▶ **Your objective**:
Repeat the span of the entries below that starts at the line with "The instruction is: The" and ends at the line with "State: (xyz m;", nothing more. Skip the pictures.

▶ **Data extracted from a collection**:

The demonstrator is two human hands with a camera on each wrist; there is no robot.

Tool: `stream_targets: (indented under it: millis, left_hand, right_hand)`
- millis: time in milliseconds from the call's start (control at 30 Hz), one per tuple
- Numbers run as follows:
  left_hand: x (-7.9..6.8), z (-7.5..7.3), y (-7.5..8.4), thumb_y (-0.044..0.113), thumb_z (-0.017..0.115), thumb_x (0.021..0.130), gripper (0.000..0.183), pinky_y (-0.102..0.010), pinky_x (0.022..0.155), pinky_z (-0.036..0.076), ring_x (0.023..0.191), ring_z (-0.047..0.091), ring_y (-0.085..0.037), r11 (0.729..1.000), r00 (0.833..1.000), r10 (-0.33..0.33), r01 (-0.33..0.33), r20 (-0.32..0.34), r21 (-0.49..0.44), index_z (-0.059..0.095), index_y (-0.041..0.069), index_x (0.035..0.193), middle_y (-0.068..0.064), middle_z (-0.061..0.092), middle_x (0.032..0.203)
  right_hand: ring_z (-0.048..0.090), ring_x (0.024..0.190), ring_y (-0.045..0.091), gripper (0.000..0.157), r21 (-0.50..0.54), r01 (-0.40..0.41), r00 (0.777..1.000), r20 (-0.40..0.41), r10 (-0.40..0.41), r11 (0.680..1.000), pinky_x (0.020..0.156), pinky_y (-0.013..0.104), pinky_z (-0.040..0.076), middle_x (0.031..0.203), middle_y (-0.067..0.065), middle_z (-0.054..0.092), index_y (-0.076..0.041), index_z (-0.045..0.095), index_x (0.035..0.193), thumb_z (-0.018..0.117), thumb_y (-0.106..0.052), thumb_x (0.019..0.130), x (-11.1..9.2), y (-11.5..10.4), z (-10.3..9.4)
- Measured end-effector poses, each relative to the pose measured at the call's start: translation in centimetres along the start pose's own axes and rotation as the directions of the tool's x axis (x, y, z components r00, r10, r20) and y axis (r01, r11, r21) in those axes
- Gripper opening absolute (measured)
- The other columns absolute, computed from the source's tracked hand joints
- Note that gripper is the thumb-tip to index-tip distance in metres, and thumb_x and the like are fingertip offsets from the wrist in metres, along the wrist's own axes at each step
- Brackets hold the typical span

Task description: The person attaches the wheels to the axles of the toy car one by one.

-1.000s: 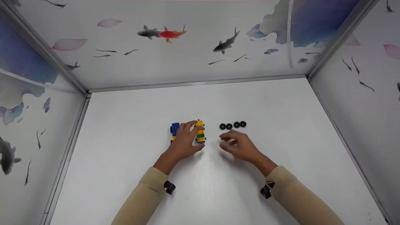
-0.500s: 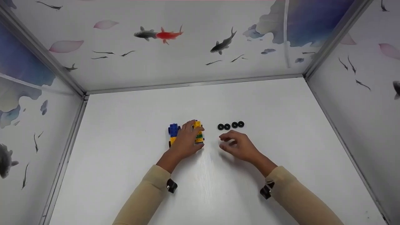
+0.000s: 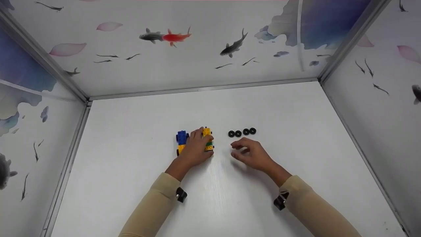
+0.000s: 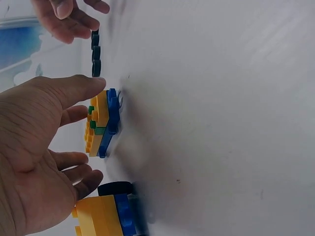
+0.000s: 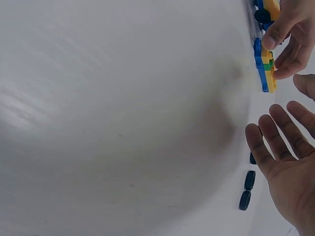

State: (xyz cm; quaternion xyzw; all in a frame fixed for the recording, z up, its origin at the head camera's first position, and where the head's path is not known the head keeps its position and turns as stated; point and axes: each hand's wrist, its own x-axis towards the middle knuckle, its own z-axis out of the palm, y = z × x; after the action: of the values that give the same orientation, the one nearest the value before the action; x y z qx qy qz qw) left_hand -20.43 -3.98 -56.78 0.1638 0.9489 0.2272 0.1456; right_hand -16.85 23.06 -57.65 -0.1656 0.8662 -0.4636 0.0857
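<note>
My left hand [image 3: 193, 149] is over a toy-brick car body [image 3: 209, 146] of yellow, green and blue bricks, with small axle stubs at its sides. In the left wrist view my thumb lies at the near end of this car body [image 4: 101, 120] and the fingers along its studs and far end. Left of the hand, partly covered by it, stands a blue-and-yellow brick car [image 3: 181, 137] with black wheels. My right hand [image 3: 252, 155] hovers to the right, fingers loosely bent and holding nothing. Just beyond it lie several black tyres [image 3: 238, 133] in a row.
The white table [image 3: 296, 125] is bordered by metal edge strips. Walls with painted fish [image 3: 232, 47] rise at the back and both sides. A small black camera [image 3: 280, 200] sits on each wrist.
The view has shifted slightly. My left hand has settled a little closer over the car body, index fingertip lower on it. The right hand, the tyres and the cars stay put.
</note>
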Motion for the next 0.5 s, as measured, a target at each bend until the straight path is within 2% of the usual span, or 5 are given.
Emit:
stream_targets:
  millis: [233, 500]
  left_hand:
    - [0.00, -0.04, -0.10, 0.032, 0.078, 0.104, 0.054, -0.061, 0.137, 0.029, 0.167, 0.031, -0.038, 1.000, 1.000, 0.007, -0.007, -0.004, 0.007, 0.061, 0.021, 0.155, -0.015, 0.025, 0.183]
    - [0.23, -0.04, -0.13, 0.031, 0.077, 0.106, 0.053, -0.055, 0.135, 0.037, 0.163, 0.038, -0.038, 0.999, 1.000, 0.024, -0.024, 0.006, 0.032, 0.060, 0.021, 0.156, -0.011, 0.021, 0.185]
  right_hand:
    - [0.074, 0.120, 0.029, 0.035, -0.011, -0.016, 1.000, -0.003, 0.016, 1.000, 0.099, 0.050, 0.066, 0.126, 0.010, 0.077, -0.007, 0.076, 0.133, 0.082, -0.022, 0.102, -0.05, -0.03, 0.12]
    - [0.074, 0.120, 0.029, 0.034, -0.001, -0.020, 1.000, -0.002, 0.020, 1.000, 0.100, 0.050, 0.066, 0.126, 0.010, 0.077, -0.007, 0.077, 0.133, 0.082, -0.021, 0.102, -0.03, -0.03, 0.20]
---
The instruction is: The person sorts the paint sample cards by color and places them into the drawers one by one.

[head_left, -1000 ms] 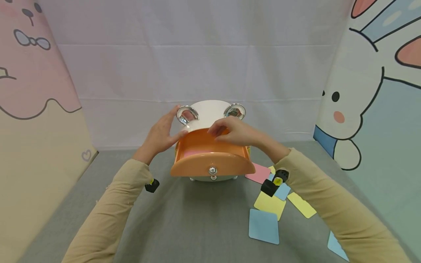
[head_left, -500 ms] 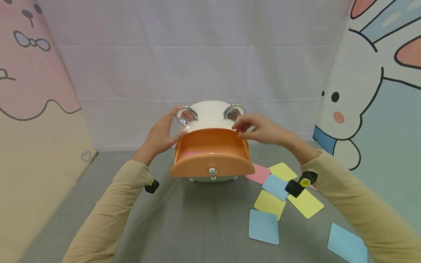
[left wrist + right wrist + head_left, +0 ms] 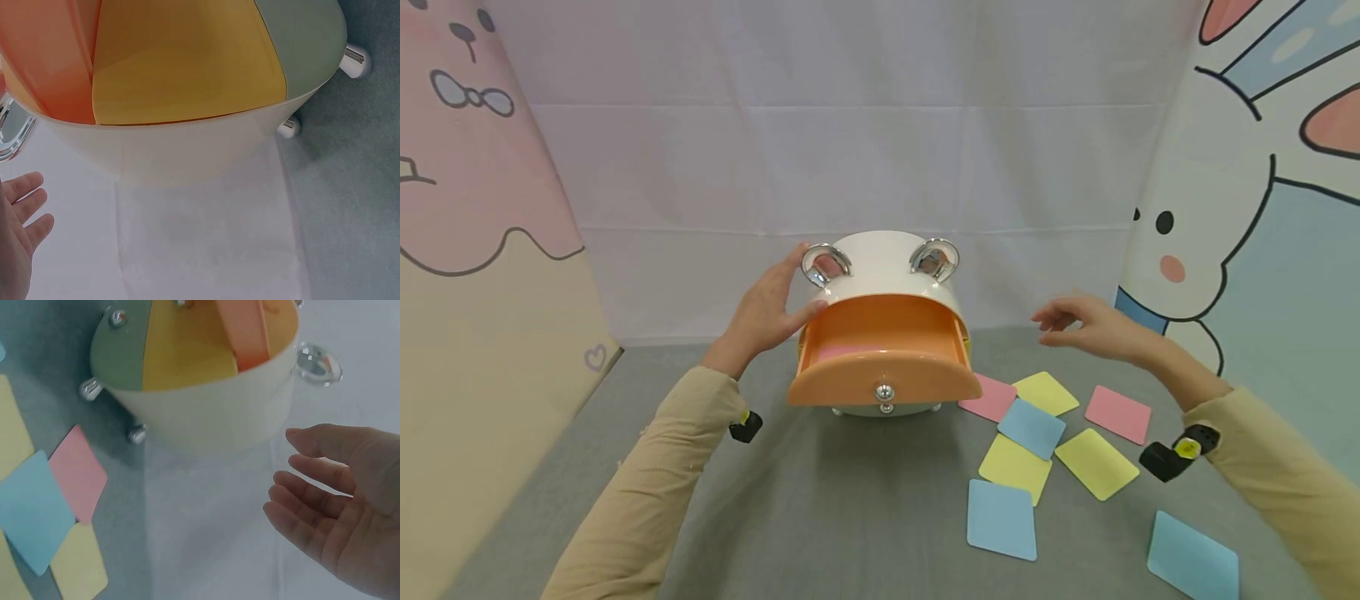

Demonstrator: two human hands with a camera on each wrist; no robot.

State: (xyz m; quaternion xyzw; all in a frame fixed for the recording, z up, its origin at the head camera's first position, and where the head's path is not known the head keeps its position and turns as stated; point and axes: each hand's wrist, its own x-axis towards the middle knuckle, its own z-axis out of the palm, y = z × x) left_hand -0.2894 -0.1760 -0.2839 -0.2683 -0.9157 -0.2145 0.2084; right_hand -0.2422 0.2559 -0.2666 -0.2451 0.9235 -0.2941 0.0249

▶ **Exercise response**:
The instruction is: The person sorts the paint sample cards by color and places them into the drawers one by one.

[head_left, -1000 ms] 
[head_left, -500 ms] 
[left wrist + right wrist + head_left, +0 ms] 

Demonstrator: two human hands with a camera on each wrist; no robot.

State: (xyz m; quaternion xyzw; all in a frame fixed for the recording, z up, its origin at the head camera's first position, and where the head's path is not known the head keeps its position and turns as stated; point and axes: each hand's wrist, its own x-axis towards the middle knuckle, its own z-axis out of the palm, y = z × x) left_hand -0.2894 -0.1760 -0.2839 -0.2683 -0.9157 -0.2145 0.2084; right_hand -0.2422 0.2559 -0.2666 -0.2451 0.9235 -0.2941 0.0249

The exercise is now done.